▸ The task: Go line by line through the data and copy those with the word "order".

(The input begins)

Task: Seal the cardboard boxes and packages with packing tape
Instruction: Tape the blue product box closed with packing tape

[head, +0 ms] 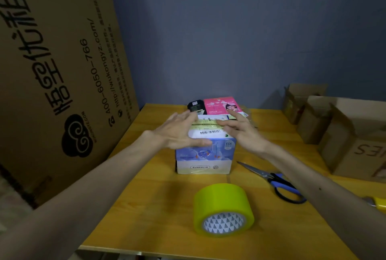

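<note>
Blue-white box [205, 155], yellowish tape strip [205, 123] across labelled top.

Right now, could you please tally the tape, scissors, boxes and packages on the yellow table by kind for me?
Tape rolls: 1
Scissors: 1
Printed blue box: 1
Small packages behind it: 2
Open brown cartons at the right: 3
Total: 8
</note>
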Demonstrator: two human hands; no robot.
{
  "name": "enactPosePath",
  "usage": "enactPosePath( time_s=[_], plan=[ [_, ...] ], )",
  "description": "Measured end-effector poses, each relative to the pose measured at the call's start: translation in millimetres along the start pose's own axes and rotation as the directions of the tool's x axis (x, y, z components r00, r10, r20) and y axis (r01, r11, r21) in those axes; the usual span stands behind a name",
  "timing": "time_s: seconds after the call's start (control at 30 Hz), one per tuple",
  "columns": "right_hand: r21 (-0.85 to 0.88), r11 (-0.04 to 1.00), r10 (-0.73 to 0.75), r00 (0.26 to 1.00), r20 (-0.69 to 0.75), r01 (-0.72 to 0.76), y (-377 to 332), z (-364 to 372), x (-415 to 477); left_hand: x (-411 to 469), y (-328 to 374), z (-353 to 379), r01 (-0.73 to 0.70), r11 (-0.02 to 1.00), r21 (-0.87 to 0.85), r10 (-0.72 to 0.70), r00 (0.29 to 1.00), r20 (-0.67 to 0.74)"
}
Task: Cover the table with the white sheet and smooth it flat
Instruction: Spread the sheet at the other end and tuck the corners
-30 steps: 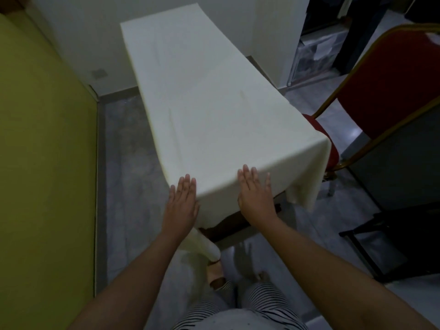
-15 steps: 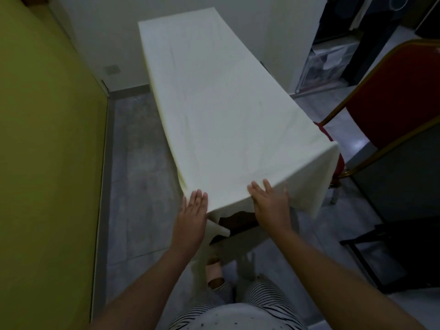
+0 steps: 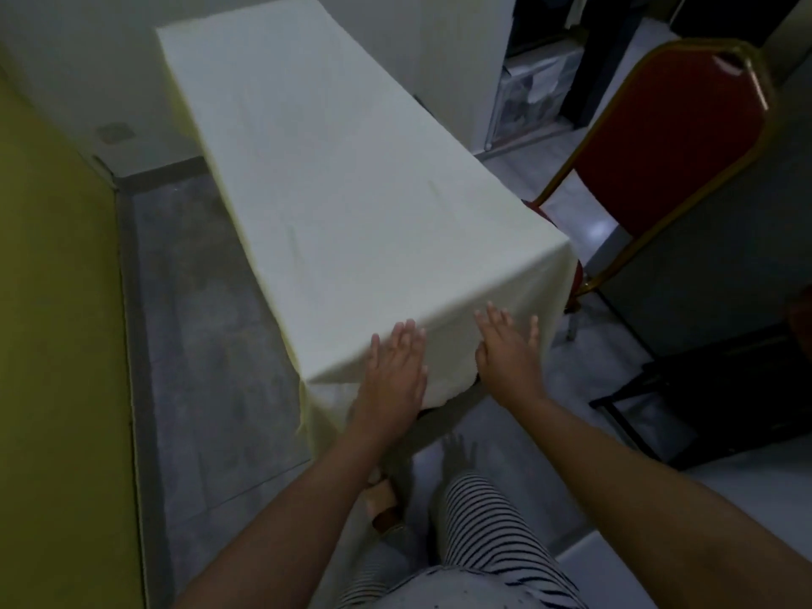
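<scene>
The grey tiled floor (image 3: 211,345) filled the lower part of the view, and a yellow wall (image 3: 52,345) ran down the left side; between them and the chair stood the long table (image 3: 452,400), almost wholly hidden under the white sheet (image 3: 351,191). The sheet lay over the whole top from the far end to the near end; it looked mostly flat, with only faint creases near the middle; it hung over the left side, the near end and the near right corner, and a dark strip of the table showed just below the hem at the near end. A red chair (image 3: 672,138) with a gold frame stood just beside the table's right side; pale plastic drawers (image 3: 536,90) stood farther back on the right. Striped trousers (image 3: 483,520) showed at the bottom edge. The left hand (image 3: 395,367) lay flat on the sheet at the near edge, fingers straight and close together, gripping nothing; the right hand (image 3: 509,351) lay flat beside it, nearer the right corner, fingers straight and slightly spread, also gripping nothing; the two hands were near each other but apart. A foot (image 3: 382,503) in a sandal stood on the floor under the left forearm.
</scene>
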State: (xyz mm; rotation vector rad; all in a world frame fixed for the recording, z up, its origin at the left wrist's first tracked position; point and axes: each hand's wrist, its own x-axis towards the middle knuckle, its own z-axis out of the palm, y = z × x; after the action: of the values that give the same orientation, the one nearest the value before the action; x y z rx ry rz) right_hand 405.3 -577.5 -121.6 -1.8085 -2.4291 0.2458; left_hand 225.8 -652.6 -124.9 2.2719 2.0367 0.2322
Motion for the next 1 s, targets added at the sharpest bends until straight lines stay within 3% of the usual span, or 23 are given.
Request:
enactPosePath(
  time_s=[0.1, 0.3, 0.47, 0.53, 0.6, 0.67, 0.8, 1.0],
  plan=[
    [-0.01, 0.999, 0.05, 0.999, -0.014, -0.05, 7, -9, 33, 37, -6, 0, -0.022, 0.998, 0.053, 0.019, 0.999, 0.047],
    [-0.091, 0.996, 0.008, 0.999, 0.052, -0.004, 16, -5, 76, 82, -9, 2, 0.104, 0.99, 0.097, -0.113, 0.99, 0.09],
    [0.038, 0.993, -0.104, 0.991, -0.079, 0.107, 49, 1, 69, 114, 7, 9, 0.049, 0.997, 0.055, -0.054, 0.995, 0.087],
    [0.208, 0.978, 0.041, 0.993, -0.113, -0.016, 76, 1, 62, 135, 20, 8, 0.025, 1.0, -0.001, -0.025, 0.994, 0.111],
    [0.391, 0.893, 0.268, 0.961, -0.063, -0.223, 109, 3, 55, 160, 36, 8, 0.014, 0.999, -0.034, -0.008, 0.986, 0.169],
    [0.408, 0.845, 0.383, 0.924, -0.012, -0.345, 141, 3, 55, 188, 55, 9, -0.008, 0.998, -0.063, 0.022, 0.974, 0.224],
    [0.453, 0.787, 0.456, 0.89, 0.031, -0.419, 176, 4, 80, 242, 99, 14, -0.014, 0.99, -0.137, 0.052, 0.958, 0.282],
    [0.471, 0.766, 0.414, 0.896, 0.16, -0.437, 185, 0, 130, 282, 141, 22, 0.005, 0.985, -0.17, 0.046, 0.955, 0.294]
  ],
)
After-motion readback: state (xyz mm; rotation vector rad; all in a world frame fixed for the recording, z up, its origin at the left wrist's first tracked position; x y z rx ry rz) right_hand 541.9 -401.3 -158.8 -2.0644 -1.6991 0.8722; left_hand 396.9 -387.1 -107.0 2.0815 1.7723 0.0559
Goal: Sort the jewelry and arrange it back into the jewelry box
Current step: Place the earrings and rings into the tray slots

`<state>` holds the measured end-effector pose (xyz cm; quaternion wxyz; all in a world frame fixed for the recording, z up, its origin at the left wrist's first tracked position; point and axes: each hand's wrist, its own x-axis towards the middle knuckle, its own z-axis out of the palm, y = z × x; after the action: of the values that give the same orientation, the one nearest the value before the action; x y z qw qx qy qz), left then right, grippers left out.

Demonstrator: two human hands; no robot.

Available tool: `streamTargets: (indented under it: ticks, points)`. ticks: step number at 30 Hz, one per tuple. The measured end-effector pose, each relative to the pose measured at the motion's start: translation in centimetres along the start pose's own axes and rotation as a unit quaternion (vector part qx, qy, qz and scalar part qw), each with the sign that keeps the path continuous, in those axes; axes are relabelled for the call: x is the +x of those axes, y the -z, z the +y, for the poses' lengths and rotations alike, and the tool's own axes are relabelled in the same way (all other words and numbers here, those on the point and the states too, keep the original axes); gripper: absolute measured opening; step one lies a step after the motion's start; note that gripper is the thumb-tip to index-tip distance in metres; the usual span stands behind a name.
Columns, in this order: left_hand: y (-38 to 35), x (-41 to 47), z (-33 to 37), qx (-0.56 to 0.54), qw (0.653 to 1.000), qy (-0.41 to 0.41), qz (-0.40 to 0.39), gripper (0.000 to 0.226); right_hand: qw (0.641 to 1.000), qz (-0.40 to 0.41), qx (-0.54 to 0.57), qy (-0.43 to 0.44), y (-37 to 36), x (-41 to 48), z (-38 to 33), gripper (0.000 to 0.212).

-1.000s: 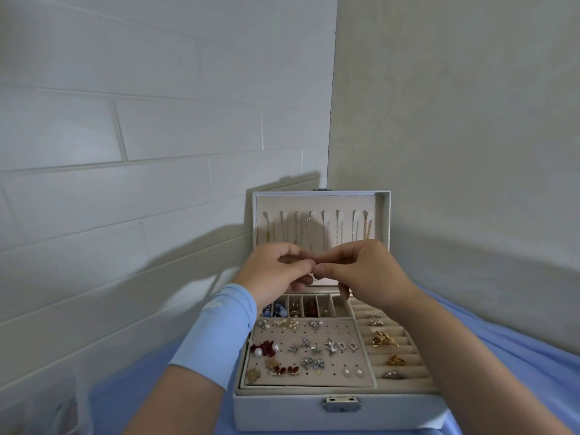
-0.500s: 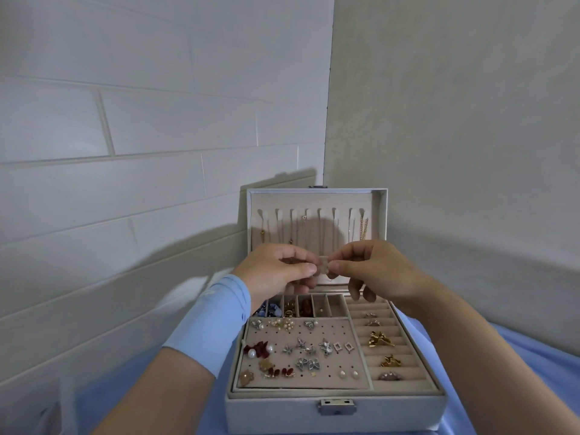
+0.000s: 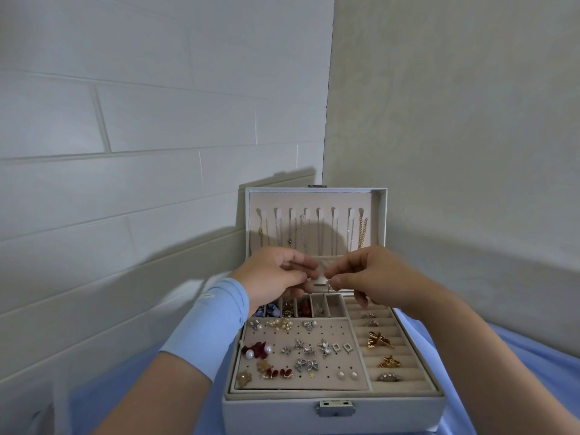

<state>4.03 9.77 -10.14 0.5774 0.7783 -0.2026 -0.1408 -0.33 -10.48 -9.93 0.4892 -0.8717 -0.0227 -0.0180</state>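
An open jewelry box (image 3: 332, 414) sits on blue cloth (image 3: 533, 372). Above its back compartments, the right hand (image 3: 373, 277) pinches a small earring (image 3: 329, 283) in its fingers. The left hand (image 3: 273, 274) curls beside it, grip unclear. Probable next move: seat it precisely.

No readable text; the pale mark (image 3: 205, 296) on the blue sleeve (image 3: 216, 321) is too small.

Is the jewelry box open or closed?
Open. The jewelry box has its lid standing up at the back, necklaces hanging inside, earrings and rings showing below.
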Motion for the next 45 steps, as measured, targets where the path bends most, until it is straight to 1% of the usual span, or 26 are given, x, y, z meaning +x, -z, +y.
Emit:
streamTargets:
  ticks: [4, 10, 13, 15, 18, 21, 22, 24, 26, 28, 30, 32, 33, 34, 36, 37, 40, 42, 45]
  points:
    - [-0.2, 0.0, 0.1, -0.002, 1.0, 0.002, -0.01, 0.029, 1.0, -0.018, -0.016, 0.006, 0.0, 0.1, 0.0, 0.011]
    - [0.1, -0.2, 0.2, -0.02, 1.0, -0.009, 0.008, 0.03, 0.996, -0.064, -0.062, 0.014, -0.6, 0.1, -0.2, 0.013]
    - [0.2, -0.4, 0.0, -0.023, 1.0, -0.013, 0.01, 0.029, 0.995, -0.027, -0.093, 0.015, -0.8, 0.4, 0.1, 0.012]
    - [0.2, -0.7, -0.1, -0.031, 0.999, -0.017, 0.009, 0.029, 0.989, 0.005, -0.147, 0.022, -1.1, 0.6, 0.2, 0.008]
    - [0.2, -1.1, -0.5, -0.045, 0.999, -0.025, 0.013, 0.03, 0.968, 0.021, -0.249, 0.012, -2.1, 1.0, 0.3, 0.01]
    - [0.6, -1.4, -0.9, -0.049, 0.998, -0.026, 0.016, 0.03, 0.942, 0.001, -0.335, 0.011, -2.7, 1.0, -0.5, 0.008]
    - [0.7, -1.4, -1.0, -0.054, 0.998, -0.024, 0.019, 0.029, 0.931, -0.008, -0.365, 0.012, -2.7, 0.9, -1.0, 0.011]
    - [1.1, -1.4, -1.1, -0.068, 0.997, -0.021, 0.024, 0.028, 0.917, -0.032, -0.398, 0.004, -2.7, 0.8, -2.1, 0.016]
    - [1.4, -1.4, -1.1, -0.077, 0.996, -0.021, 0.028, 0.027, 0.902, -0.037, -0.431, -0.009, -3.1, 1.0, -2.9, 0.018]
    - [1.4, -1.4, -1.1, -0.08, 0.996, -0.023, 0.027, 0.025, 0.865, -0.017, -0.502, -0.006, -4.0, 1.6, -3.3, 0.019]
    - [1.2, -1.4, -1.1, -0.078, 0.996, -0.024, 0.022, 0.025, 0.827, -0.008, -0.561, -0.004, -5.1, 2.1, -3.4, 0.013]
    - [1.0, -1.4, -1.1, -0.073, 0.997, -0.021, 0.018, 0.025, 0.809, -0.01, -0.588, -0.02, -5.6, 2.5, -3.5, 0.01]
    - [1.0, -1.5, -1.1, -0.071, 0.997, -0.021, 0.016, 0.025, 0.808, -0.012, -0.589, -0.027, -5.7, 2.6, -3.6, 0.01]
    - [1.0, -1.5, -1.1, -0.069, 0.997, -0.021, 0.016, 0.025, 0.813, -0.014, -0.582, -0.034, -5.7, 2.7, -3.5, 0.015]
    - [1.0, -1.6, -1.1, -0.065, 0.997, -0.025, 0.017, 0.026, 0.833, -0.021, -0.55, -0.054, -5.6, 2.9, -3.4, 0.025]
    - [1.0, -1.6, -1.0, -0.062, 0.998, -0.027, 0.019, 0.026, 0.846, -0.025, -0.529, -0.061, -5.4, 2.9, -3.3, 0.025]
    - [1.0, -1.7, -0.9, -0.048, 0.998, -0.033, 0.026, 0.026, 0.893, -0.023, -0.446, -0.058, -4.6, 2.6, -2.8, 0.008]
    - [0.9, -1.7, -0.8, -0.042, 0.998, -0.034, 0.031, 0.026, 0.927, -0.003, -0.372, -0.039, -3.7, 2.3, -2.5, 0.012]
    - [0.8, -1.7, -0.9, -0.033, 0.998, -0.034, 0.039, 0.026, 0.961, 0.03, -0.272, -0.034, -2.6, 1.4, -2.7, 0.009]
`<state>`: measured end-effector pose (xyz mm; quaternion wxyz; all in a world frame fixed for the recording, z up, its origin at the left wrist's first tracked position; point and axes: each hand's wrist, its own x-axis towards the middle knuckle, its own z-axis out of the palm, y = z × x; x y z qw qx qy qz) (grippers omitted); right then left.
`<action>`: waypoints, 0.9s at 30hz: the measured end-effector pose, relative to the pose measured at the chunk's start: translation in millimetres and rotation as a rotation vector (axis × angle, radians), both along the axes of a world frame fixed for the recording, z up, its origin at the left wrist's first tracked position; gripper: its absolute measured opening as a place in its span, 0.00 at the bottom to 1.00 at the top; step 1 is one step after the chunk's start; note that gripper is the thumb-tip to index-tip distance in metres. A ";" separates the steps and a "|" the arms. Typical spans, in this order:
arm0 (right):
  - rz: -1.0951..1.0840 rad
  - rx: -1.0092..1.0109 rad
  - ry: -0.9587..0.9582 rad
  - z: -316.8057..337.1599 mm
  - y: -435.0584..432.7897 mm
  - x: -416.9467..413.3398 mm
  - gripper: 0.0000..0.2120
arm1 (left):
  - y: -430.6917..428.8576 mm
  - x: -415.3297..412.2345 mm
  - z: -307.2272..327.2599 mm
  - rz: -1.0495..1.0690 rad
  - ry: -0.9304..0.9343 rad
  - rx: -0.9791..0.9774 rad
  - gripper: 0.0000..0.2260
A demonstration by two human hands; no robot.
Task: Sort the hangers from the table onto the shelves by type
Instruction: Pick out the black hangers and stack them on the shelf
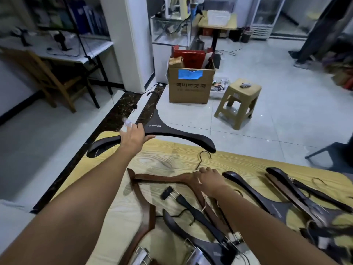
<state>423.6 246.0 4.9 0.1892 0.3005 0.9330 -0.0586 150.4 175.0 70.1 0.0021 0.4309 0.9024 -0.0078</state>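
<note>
Table (pixel 172 161), yellow wood grain, fills the near right of the head view, and your sorting pile is spread across it. White desk (pixel 57 48) sits far left with a wooden chair (pixel 51 81) tucked under its near side. A cardboard box (pixel 191 87) with a blue patch stands on the tiled floor past the table, and a tan plastic stool (pixel 238 104) is just right of it. On the table's right side several dark hangers (pixel 277 203) lie overlapped, partly blurred. More dark ones with metal clips (pixel 200 217) are crossed in the near middle, between your forearms. You hold one black hanger (pixel 172 129) lifted over the table's far left edge. It is roughly level with its hook pointing away from you, pale lettering shows on its neck, and its right tip hangs above the tabletop. Your left hand (pixel 133 137) grips that hanger's left arm close to the neck, fingers over the top and thumb underneath. A red-brown hanger (pixel 162 177) lies flat in the table's middle with a thin wire hook (pixel 204 157) pointing to the far side. A second red-brown hanger (pixel 145 217) crosses under its left end and runs toward you. Your right hand (pixel 210 180) is down on the first red-brown hanger's neck, fingers curled over it just below the hook. The hanger rests on the table.
</note>
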 end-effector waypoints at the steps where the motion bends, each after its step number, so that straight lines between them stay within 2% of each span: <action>1: -0.042 0.007 0.000 1.6 0.4 12.3 0.21 | 1.1 10.9 -0.2 -0.019 -0.014 0.014 0.30; 9: -0.294 0.008 0.025 -4.3 -1.0 118.7 0.22 | 6.9 99.5 -5.0 -0.057 -0.106 0.011 0.28; 17: -0.470 0.008 0.032 -16.1 7.8 231.8 0.21 | 12.8 185.4 -16.9 -0.207 -0.072 -0.012 0.25; 21: -0.468 -0.012 0.041 -22.3 12.9 266.4 0.24 | 15.8 216.5 -15.7 -0.216 -0.083 -0.046 0.24; 27: -0.308 0.033 0.082 -27.1 5.3 275.7 0.22 | 8.6 244.2 -13.7 -0.189 -0.064 -0.076 0.23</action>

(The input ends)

▸ Solution:
Columns, in this order: left_hand: y (-38 to 35), x (-41 to 47), z (-33 to 37), qx (-0.56 to 0.54), qw (0.653 to 1.000), qy (-0.41 to 0.41), qz (-0.40 to 0.39), gripper (0.000 to 0.226); right_hand: qw (0.641 to 1.000), qz (-0.40 to 0.41), qx (-0.54 to 0.57), qy (-0.43 to 0.44), y (-37 to 36), x (-41 to 48), z (-38 to 33), gripper (0.000 to 0.212).
`<action>`: waypoints, 0.9s at 30hz: the measured end-effector pose, relative to the pose measured at the chunk's start: translation in millimetres and rotation as a rotation vector (axis × angle, radians), both along the axes of a world frame fixed for the recording, z up, its origin at the left wrist's first tracked position; gripper: its absolute measured opening as a place in its span, 0.00 at the bottom to 1.00 at the top; step 1 is one step after the chunk's start; note that gripper is the thumb-tip to index-tip distance in metres. A ";" separates the steps and a "|" the arms. Typical spans, in this order:

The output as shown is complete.